#### Source data

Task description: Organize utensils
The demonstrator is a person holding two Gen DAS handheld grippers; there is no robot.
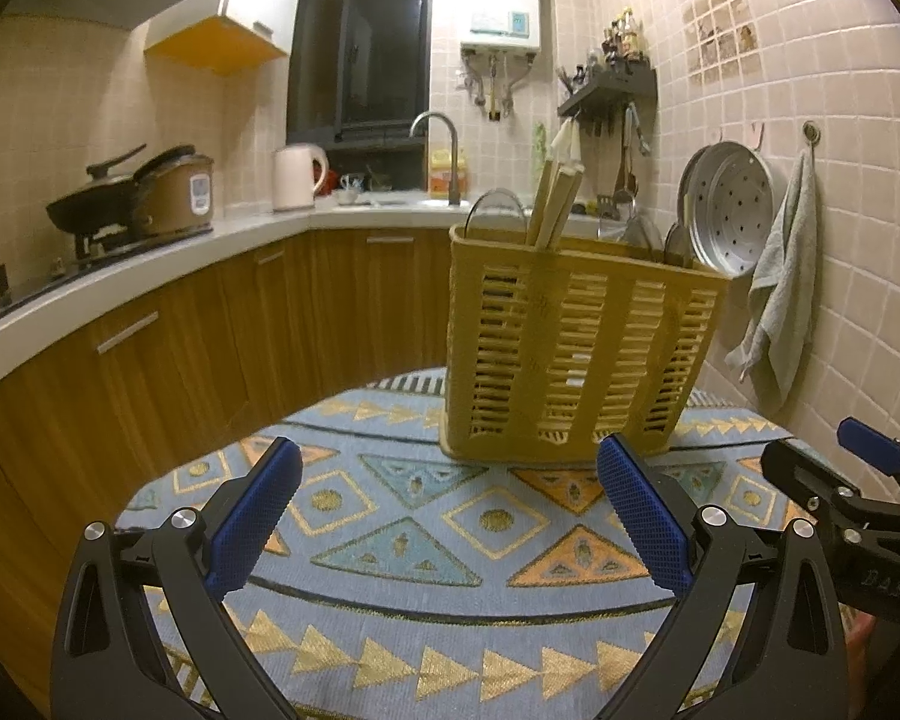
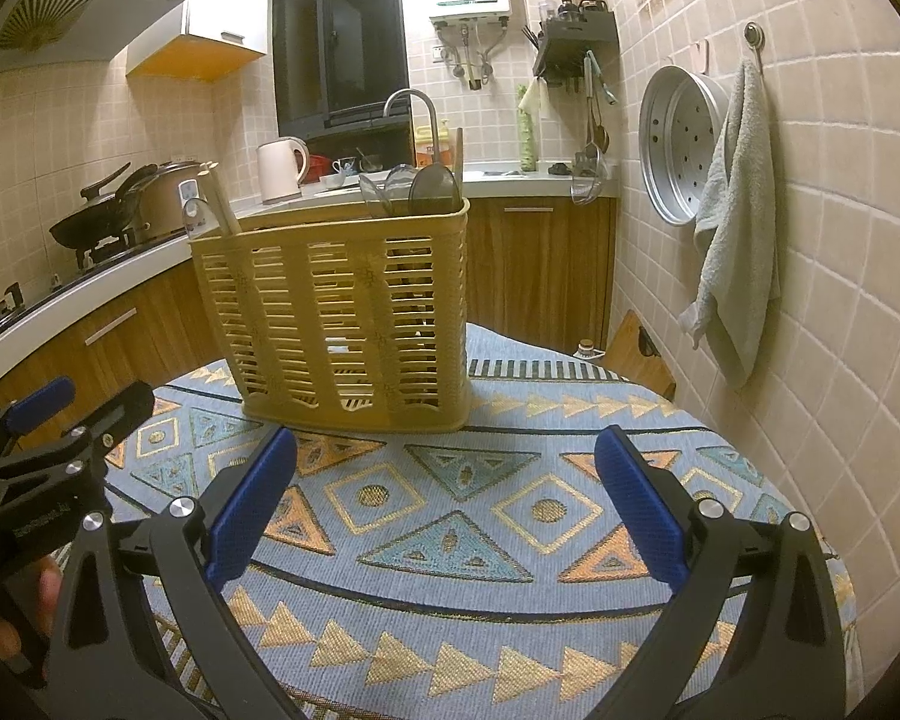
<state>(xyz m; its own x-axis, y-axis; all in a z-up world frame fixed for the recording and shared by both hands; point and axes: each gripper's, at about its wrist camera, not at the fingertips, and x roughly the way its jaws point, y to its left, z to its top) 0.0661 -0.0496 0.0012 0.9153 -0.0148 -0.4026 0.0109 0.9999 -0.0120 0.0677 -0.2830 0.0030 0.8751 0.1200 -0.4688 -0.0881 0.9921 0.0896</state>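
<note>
A yellow slotted utensil basket stands upright on the far side of a table with a patterned blue cloth; it also shows in the right wrist view. Wooden chopsticks stick up from its left compartment, and round clear lids or ladles stand in the right one. My left gripper is open and empty, just short of the basket. My right gripper is open and empty, beside the left one. Each gripper shows at the edge of the other's view.
A tiled wall on the right carries a hanging grey towel and a metal steamer tray. A counter on the left holds a pan, rice cooker and kettle. The sink and tap are behind the basket.
</note>
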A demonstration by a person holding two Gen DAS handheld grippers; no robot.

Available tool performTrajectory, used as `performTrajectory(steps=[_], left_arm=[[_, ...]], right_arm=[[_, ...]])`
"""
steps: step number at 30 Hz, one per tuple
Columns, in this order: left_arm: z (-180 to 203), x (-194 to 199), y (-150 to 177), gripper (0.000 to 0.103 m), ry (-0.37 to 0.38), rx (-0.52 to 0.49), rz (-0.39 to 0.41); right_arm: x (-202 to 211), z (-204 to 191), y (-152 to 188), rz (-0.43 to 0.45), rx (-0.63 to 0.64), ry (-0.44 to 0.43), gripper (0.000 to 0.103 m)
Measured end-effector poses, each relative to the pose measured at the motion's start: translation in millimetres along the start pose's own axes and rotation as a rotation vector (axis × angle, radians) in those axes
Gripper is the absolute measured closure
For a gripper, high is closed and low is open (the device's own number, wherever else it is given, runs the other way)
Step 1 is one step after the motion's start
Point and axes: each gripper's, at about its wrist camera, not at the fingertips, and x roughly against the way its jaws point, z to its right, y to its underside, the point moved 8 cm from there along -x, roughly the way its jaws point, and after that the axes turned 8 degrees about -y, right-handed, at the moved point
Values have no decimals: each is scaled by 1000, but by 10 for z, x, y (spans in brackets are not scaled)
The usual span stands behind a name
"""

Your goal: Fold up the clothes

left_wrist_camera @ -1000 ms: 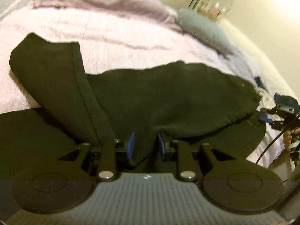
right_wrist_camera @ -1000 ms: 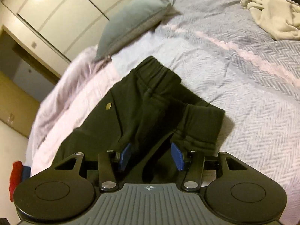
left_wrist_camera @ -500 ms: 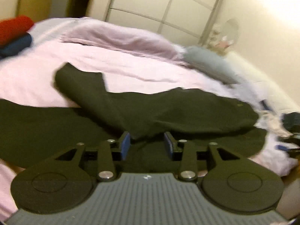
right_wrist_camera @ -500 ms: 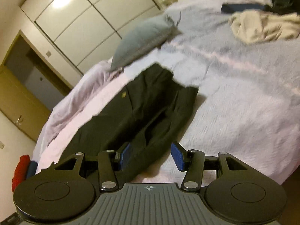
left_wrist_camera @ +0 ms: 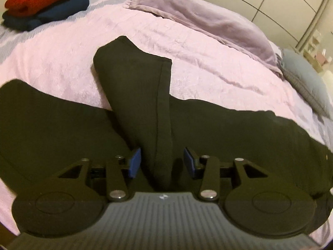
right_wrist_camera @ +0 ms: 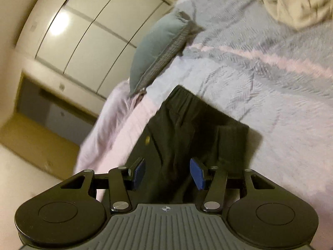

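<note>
The black sweatpants point(left_wrist_camera: 208, 129) are lying spread across the pink bedspread point(left_wrist_camera: 62, 62), one leg flipped over and pointing up toward the lilac duvet point(left_wrist_camera: 197, 14). My left gripper point(left_wrist_camera: 162, 162) has just been opening, with that leg's fabric sitting loose between the pads. My right gripper point(right_wrist_camera: 166, 174) is hanging wide over the waistband end, gripping nothing.

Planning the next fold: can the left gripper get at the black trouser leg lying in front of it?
Probably yes. The left gripper is open, with the folded trouser leg already between its pads, and nothing lies on top of it on the pink blanket.
</note>
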Motion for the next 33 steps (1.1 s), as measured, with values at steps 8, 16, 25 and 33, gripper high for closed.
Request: performTrajectory(steps=[8, 16, 25, 33], left_arm=[[-44, -51, -28, 90, -5, 30, 54], [-168, 684, -60, 95, -10, 12, 310], [-340, 669, 484, 94, -31, -7, 295], [-322, 635, 708, 94, -76, -70, 299]], right_arm=[[-542, 334, -246, -12, -78, 58, 70], [-33, 60, -321, 62, -74, -107, 88], [290, 492, 72, 23, -48, 17, 88], [390, 495, 132, 16, -8, 70, 88]])
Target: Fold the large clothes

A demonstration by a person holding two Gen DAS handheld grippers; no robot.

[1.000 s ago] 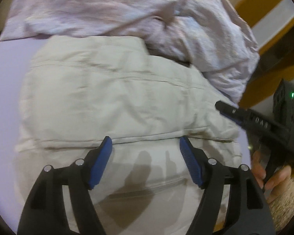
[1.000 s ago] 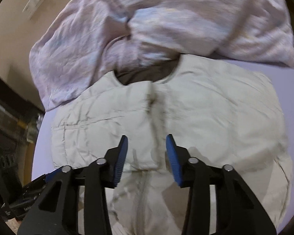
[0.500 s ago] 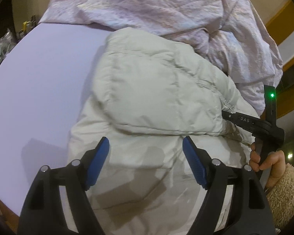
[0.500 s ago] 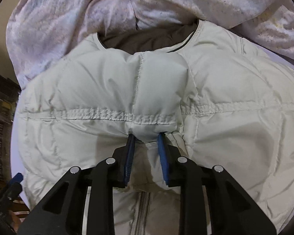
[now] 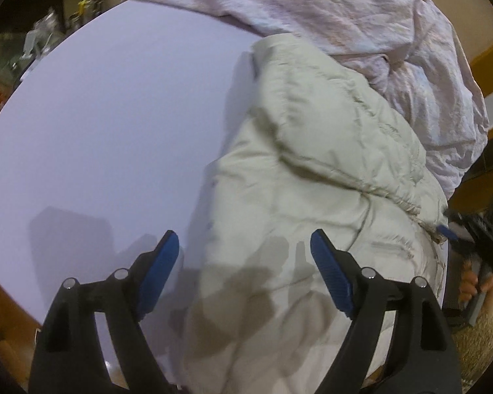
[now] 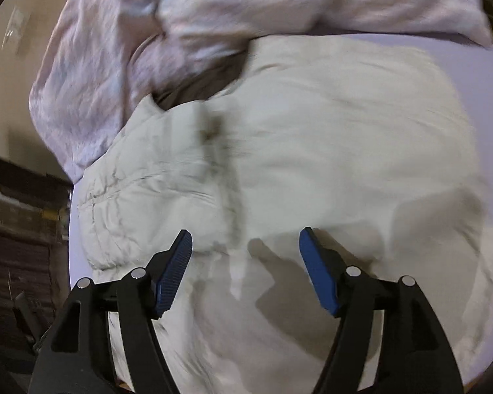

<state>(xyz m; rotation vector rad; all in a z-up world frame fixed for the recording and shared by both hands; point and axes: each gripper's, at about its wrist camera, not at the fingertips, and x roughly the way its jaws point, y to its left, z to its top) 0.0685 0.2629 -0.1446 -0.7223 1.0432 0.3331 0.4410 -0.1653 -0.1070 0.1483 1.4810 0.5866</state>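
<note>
A cream quilted jacket [image 5: 312,180] lies folded on the pale lilac table [image 5: 115,131]. In the right wrist view the same jacket [image 6: 312,147] fills the middle, with its dark lining showing at the collar. My left gripper [image 5: 245,243] hovers above the jacket's left edge, its jaws opening wide with nothing pressed between the blue pads. My right gripper [image 6: 245,239] hangs over the jacket's front, jaws opening, pads clear of the fabric. The right gripper [image 5: 470,229] also shows at the far right of the left wrist view, held by a hand [image 5: 473,282].
A crumpled pinkish-white garment [image 5: 361,16] is heaped at the table's far side, touching the jacket's collar; it also shows as the pink garment [image 6: 148,32]. Bare tabletop spreads to the left. Dark shelving [image 6: 19,223] stands beyond the table edge.
The right gripper pinched a jacket fold half a second ago and has let it go, pulling back with jaws spread. The left gripper slid left, bringing more bare tabletop into view.
</note>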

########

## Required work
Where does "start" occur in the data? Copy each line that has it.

## Exercise result
Measured end-effector poses, each relative to the pose measured at the motion's start: translation in millimetres along the start pose's own axes and rotation as a rotation vector (axis × angle, radians) in those axes
Step 1 is one step after the motion's start

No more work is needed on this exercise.